• [Assigned task]
Images are not wanted; transcribe the rest of the listing exactly.

• [Dataset records]
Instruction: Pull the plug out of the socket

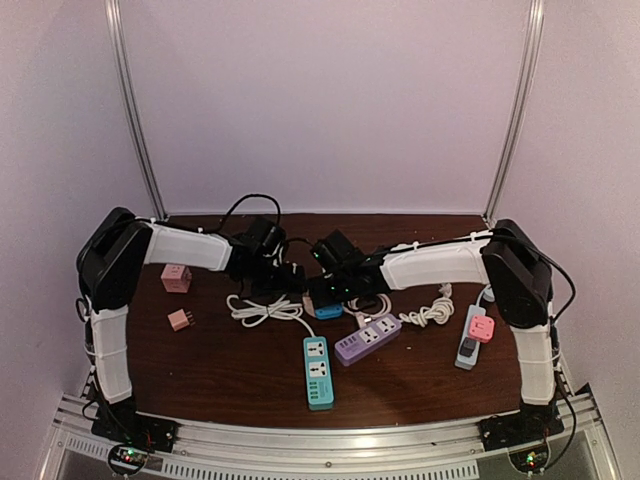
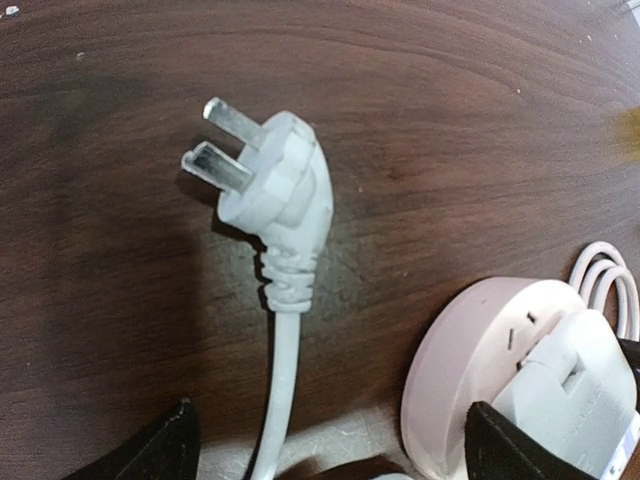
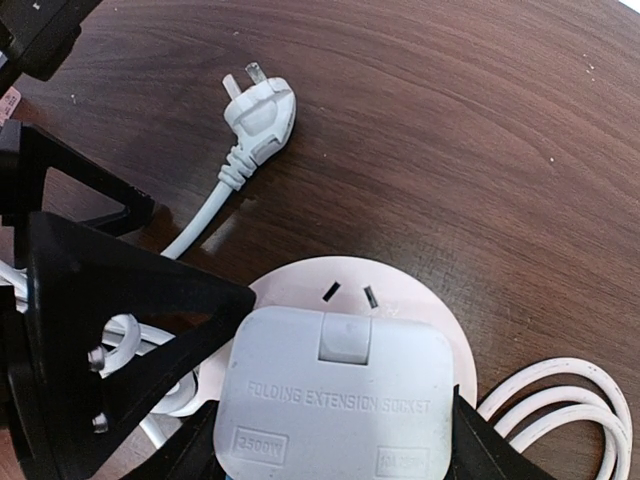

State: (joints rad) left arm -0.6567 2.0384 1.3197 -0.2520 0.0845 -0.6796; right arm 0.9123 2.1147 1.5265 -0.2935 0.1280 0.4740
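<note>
The plug [image 2: 272,185] lay on its side on the tabletop [image 2: 480,120], free of any socket, just ahead of the left hand [image 2: 335,445]. Its two flat prongs [image 2: 222,145] were bare and pointed away from that hand and to its left. Its cord [image 2: 283,380] ran straight back between the fingers [image 2: 150,450], nearer the left one. That hand was spread wide and gripped nothing.

To the right of the left hand, close by its right fingertip, sat the round socket [image 3: 420,290]. Two slanted slots [image 3: 350,294] showed on its pale face. A white block [image 3: 300,400] lettered "FOLDING EXTENSION SOCKET" lay across its near half. The right hand [image 3: 345,390] reached down over this block with one black finger [image 3: 120,340] against each side, pinching it. From that hand the plug lay ahead and to the left, apart from the socket. A loop of white cable [image 3: 560,400] curled just to its right.

From above, both sleeved arms, left arm [image 1: 185,248] and right arm [image 1: 435,262], stretched inward, so that the hands met near the middle of the tabletop. Nearer the bases than the hands lay a teal power strip [image 1: 319,372] and a purple power strip [image 1: 367,340]. Two pink cubes [image 1: 176,278] sat out to the left.
</note>
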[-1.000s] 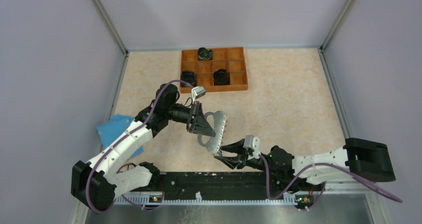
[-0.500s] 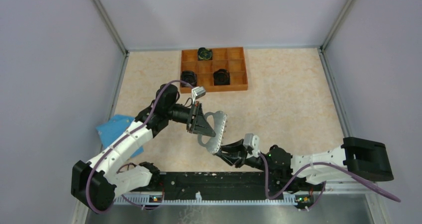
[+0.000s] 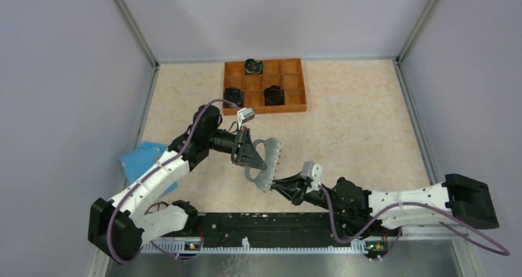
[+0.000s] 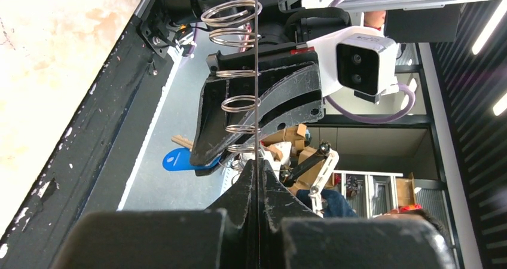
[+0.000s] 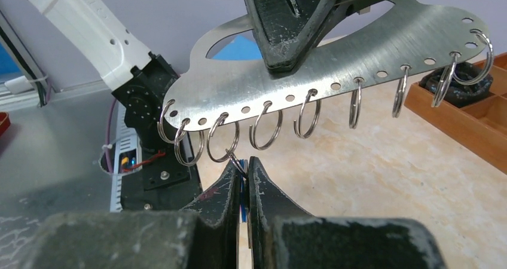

• [Written answer]
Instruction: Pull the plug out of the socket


State: (joints rad) left arm -0.6567 2.0384 1.3197 -0.2520 0.0845 -0.6796; right arm 0.9123 2.1147 1.5265 -0.2935 0.1280 0.4740
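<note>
The plug [image 2: 272,185] lay on its side on the tabletop [image 2: 480,120], free of any socket, just ahead of the left hand [image 2: 335,445]. Its two flat prongs [image 2: 222,145] were bare and pointed away from that hand and to its left. Its cord [image 2: 283,380] ran straight back between the fingers [image 2: 150,450], nearer the left one. That hand was spread wide and gripped nothing.

To the right of the left hand, close by its right fingertip, sat the round socket [image 3: 420,290]. Two slanted slots [image 3: 350,294] showed on its pale face. A white block [image 3: 300,400] lettered "FOLDING EXTENSION SOCKET" lay across its near half. The right hand [image 3: 345,390] reached down over this block with one black finger [image 3: 120,340] against each side, pinching it. From that hand the plug lay ahead and to the left, apart from the socket. A loop of white cable [image 3: 560,400] curled just to its right.

From above, both sleeved arms, left arm [image 1: 185,248] and right arm [image 1: 435,262], stretched inward, so that the hands met near the middle of the tabletop. Nearer the bases than the hands lay a teal power strip [image 1: 319,372] and a purple power strip [image 1: 367,340]. Two pink cubes [image 1: 176,278] sat out to the left.
</note>
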[-1.000s] 
[-0.500s] 
[+0.000s] 
[+0.000s] 
[+0.000s] 

Work on this exercise is now complete.